## TASK PROMPT
Your answer should be a faithful copy of the entire listing.

--- SUPPLIED INFORMATION ---

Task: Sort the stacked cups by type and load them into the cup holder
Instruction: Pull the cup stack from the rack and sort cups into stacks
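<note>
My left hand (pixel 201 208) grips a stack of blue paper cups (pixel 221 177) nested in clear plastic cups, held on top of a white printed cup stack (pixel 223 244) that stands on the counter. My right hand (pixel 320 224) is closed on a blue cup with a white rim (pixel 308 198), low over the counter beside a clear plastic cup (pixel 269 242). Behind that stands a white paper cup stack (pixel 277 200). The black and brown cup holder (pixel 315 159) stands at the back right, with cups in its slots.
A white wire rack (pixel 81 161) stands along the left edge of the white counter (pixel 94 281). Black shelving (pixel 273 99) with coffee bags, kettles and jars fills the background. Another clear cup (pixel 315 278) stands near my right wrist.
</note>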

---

## THE ANSWER
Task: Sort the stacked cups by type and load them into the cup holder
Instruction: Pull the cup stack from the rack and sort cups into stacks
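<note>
My left hand (pixel 201 208) grips a stack of blue paper cups (pixel 221 177) nested in clear plastic cups, held on top of a white printed cup stack (pixel 223 244) that stands on the counter. My right hand (pixel 320 224) is closed on a blue cup with a white rim (pixel 308 198), low over the counter beside a clear plastic cup (pixel 269 242). Behind that stands a white paper cup stack (pixel 277 200). The black and brown cup holder (pixel 315 159) stands at the back right, with cups in its slots.
A white wire rack (pixel 81 161) stands along the left edge of the white counter (pixel 94 281). Black shelving (pixel 273 99) with coffee bags, kettles and jars fills the background. Another clear cup (pixel 315 278) stands near my right wrist.
</note>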

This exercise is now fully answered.